= Michael Rosenak =

Israeli philosopher (1932–2013)

Michael Rosenak (מיכאל רוזנק; December 23, 1932 – May 14, 2013) was an Israeli philosopher of Jewish education. He was the Mandel Professor of Jewish Education at The Hebrew University in Jerusalem.

== Biography ==
Michael Rosenak was born in Germany but he grew up in the United States. He graduated Yeshiva University. He emigrated to Israel in 1958. In the 1960s, he taught a popular course at Hebrew University's program for overseas students, "Basic issues in contemporary Jewish life."
He held various positions during his academic life, before becoming a full professor at the Melton Centre, and was also noted for his involvement in hands-on educational institutions, such as Kiryat Moriah (World Zionist Organization), the Pardes Institute, the development of the curriculum for the Independent Jewish Day School in London, the Mandel Institute, and many prestigious institutions of Jewish education around the world.

== Education ==

Michael Rosenak had graduated at Yeshiva University (New York): B.A. (sociology) and B.R.E. (Bachelor of Religious Education) (1954).
Columbia University (New York), M.A. History (1957).
Hebrew University (Jerusalem), PhD, in Education (1976).

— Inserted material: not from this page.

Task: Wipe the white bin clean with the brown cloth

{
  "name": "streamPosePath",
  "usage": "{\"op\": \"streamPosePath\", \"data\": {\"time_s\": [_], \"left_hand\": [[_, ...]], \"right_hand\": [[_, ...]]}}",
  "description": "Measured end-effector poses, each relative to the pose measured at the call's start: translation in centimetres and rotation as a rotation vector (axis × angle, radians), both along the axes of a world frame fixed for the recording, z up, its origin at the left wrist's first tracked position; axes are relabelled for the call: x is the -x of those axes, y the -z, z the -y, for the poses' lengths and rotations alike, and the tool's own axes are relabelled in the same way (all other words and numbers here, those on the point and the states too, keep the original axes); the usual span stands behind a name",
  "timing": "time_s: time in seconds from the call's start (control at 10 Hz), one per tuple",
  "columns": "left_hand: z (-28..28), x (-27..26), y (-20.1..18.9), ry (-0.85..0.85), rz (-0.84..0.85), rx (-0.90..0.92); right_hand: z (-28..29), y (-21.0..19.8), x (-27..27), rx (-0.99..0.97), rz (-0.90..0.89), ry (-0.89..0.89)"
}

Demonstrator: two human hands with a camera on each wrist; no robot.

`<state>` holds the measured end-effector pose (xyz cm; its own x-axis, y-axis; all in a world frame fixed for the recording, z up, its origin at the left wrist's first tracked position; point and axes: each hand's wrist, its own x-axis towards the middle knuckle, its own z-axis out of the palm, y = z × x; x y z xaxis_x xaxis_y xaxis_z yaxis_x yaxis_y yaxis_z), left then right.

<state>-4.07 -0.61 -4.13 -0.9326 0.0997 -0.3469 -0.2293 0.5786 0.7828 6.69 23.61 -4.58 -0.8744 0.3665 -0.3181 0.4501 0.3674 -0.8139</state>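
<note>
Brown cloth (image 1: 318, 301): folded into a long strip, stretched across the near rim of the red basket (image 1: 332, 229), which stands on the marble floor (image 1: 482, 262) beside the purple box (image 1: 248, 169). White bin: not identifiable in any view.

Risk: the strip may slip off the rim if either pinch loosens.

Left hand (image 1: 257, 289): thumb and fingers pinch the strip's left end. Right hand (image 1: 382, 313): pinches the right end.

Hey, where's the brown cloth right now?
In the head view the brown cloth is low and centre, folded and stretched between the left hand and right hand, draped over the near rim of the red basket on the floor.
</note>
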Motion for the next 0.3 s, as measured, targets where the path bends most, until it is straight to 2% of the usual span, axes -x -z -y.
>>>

== Teaching and academic work ==

Michael Rosenak was a Mandel Professor of Jewish Education at the Hebrew University; Head of Education Studies at “The Jerusalem Fellows”, a division of The Mandel School for Educational Leadership that deals specifically with Jewish educational leadership outside Israel; Lecturer and author.
In his field, the Philosophy of Education, Michael Rosenak had concentrated on issues of faith and religion in education, specially in the field of Jewish education, dealing with such matters as the challenge of indoctrination of religious education, value education and the tension between normative and deliberative modes of teaching. He had written on the dialectic relationship between commitment and openness, and on the status of absolute values in democratic society as well as issues of Jewish community and identity. His work has been intended to develop theoretical growing for religious faith that is in authentic dialogue with modernity and democracy, and to build philosophical and educational foundations for communities that wish to foster broad cognitive perspectives in young people.

== Professional engagement ==

Before turning to academic pursuits, Michael Rosenak taught in high schools, and in the framework of educational programs for young people from abroad (i.e., outside Israel). In the 1960s, he taught a popular course at Hebrew University's program for overseas students, "Basic issues in contemporary Jewish life."[2]
Michael Rosenak was also noted for his involvement in hands-on educational institutions, such as Kiryat Moriah (World Zionist Organization), the Pardes Institute, the development of the curriculum for the Independent Jewish Day School in London and many prestigious institutions of Jewish education around the world.
Michael Rosenak had lectured widely, specially in Jewish communities around the world on educational issues that affect the quality, coherence and cogency of Jewish life.
Michael Rosenak had been a board member of The Melitz Institute for Informal Education, Jerusalem; serve on the board of the Center for the Study of Jewish Educational Thought of the Lifshitz College, Jerusalem. He was a member of the Holocaust Commission of The Memorial Foundation for Jewish Culture, New York and had served on the academic advisory board of the Yad Vashem school in Holocaust studies.
Michael Rosenak was on the steering committee of the Israeli Society for Research in Jewish Education and as act academic advisor for the Florence Melton Mini – School project for Israel.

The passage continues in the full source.